PERLINDUNGAN HUKUM BAGI PEMERINTAH INDONESIA TERHADAP KEBUDAYAAN/SENI DAN SASTRA MILIK RAKYAT INDONESIA YANG DI KLAIM OLEH PEMERINTAH MALAYSIA
Abstract
Dalam jangka waktu 5 Tahun, Malaysia telah 7 kali mengklaim Budaya
Indonesia, sebagai miliknya.Sepanjang tahun 2007-2012 sedikitnya Malaysia
sudah tujuh kali mengklaim budaya Indonesia sebagai warisan budaya
negaranya.Windu menjabarkan klaim Malaysia dimulai pada November 2007
terhadap kesenian Reog Ponorogo. Selanjutnya pada Desember 2008, saat itu
Malaysia mengklaim lagu “Rasa sayange”, disusul dengan batik yang diklaim
Malaysia pada Januari 2009. Masih ada Tari Pendet dari Bali dan alat musik
angklung yang juga diklaim oleh Malaysia”. Selain kesenian, klaim semena-mena
oleh Malaysia juga dilakukan pada Beras “AND”. Padahal beras tersebut asli
berasal dari Nunukan, Kalimantan Timur, kemudian dijual Malaysia dengan merk
Bario Rice. Permasalahan diatas merupakan pelanggaran Hak cipta, di Indonesia
diatur dalam UUHC, tetapi karena ini merupakan permasalahan yang bersifat
Internasional jadi pemerintah Indonesia dapat menuntut pemerintah Malaysia
menggunakan Konverensi Berne yang sudah disahkan dalam Keppres RI No.18
Tahun 1997 pasal 33 (1), “bahwa Perkara manapun antara dua negara Uni atau
leih mengenai penafsiran atau penerapan konfensi ini, yang tidak selesai dengan
negosiasi, dapat, oleh salah satu negara yang dimaksud, dibawa pada Pengadilan
Internasional melalui permohonan sesuai dengan statuta Pengadilan, jika tidak
negara-negara dimaksud sepakat atas beberapa metode penyelesaian lain.
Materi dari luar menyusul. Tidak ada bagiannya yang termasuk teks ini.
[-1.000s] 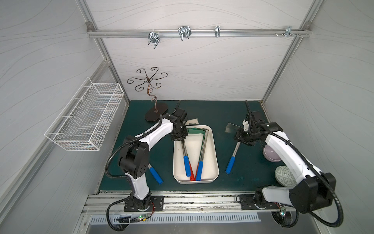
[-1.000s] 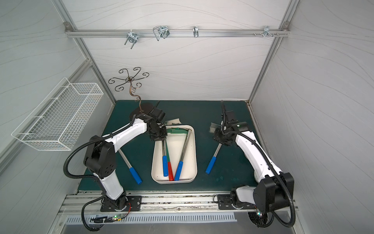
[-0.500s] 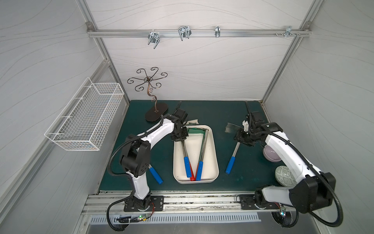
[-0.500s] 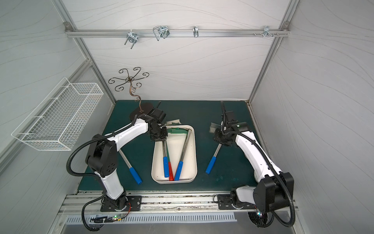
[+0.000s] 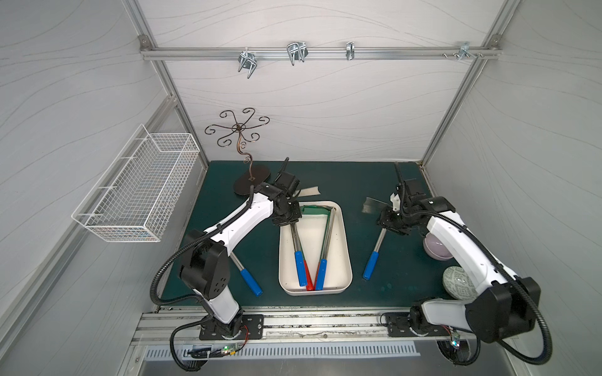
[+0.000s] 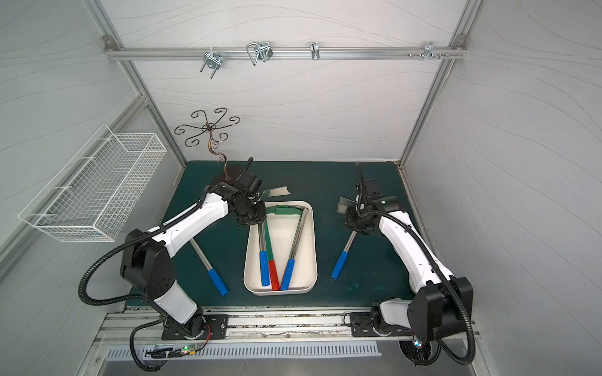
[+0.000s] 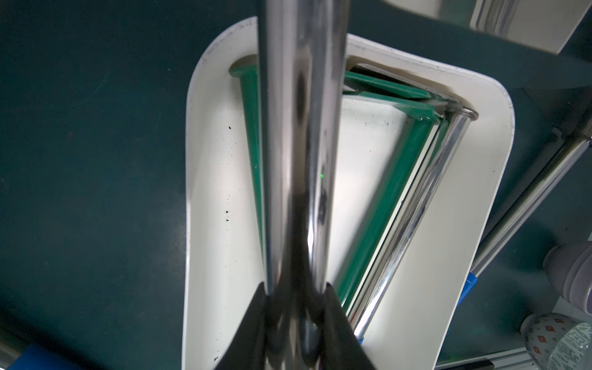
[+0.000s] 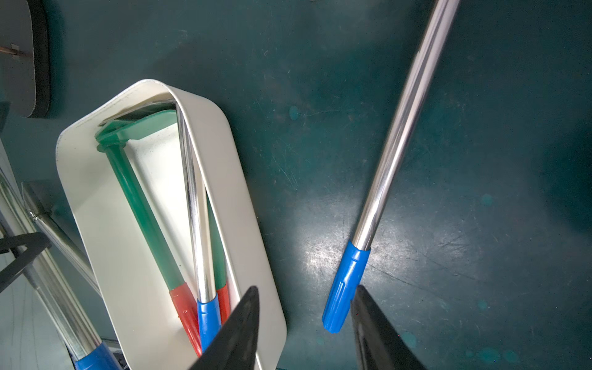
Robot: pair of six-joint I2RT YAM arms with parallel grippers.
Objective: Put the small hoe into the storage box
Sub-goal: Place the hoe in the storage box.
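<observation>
Hardly anything has shifted in the last second: only the left arm's elbow has eased slightly, and the left tool (image 7: pixel 296 294) stays clamped on the chrome shaft of the small hoe (image 5: pixel 294 241). That hoe slants over the storage box (image 5: pixel 339 250), which sits mid-worktop (image 5: pixel 260 247) toward the front edge. Its blue grip is within the box, beside a green hoe (image 5: pixel 308 278) with a red grip and another chrome hoe (image 5: pixel 325 241). Its blade (image 5: pixel 309 192) sticks out past the box's far rim.

The right tool (image 8: pixel 307 290) hovers with its fingers apart and nothing between them, above a second hoe (image 5: pixel 371 265). This one lies flat on the worktop just right of the box, blue grip toward the front edge.
</observation>
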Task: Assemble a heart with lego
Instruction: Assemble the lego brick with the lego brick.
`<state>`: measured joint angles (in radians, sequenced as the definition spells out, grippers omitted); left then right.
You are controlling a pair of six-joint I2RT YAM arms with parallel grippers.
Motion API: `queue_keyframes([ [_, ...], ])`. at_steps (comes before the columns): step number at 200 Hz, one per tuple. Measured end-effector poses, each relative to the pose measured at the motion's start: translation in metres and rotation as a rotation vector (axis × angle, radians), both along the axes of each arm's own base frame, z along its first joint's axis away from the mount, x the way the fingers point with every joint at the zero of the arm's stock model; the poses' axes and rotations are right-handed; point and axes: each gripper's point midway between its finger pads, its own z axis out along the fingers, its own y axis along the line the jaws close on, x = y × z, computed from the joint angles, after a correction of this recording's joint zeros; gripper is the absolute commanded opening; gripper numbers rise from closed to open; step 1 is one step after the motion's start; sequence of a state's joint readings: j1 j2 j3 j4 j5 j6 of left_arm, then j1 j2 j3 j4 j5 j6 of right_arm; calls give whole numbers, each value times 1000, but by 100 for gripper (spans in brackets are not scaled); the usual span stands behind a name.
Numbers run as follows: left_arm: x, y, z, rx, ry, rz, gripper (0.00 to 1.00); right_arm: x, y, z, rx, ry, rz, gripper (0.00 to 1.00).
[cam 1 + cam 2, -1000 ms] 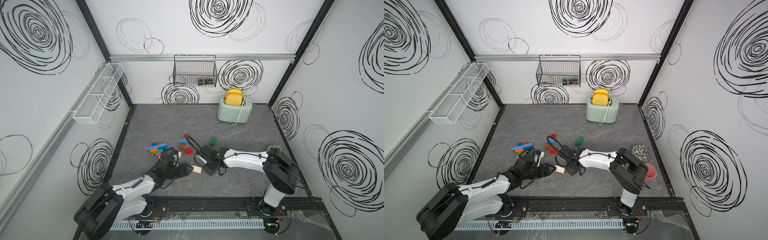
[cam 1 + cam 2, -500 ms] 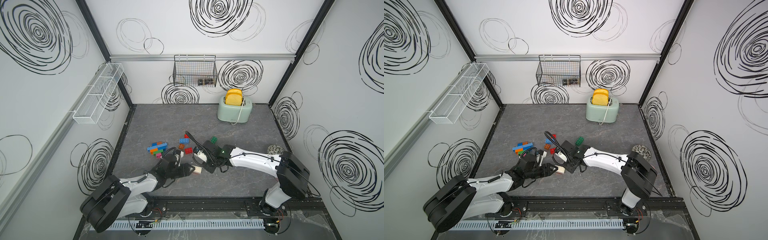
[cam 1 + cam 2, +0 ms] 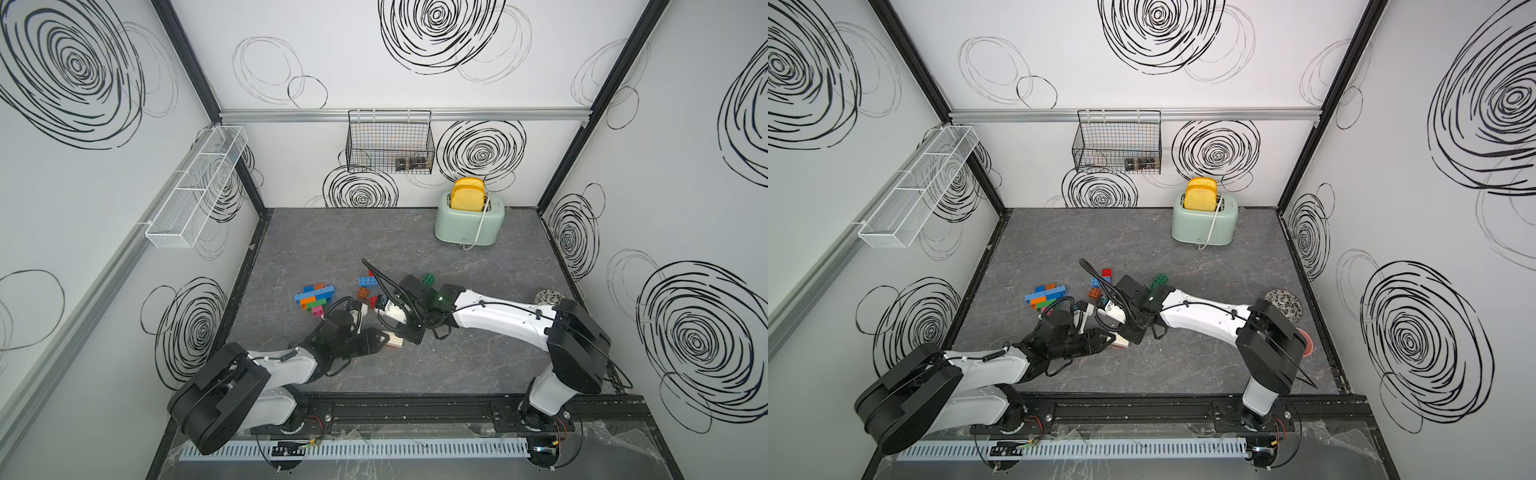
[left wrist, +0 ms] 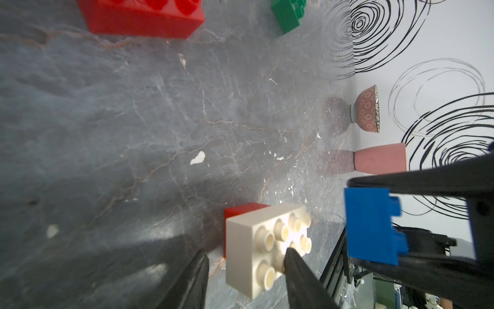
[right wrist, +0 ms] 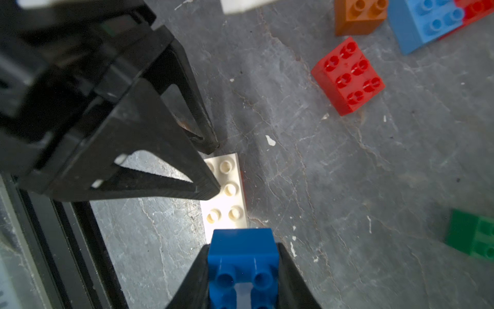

Negara
yang membawa perkara tersebut pada Pengadilan harus memberitahukan Biro
Internasional; Biro Internasional membawa masalah tersebut untuk menjadi
perhatian bagi negara-negara Uni lain. Republik Indonesia menempatkan
posisinya bahwa untuk perkara manapun yang ditujukan pada Pengadilan
Internasional untuk keputusannya, persetujuan semua pihak untuk perkara tersebut
adalah perlu dalam maasing-masing kasus”.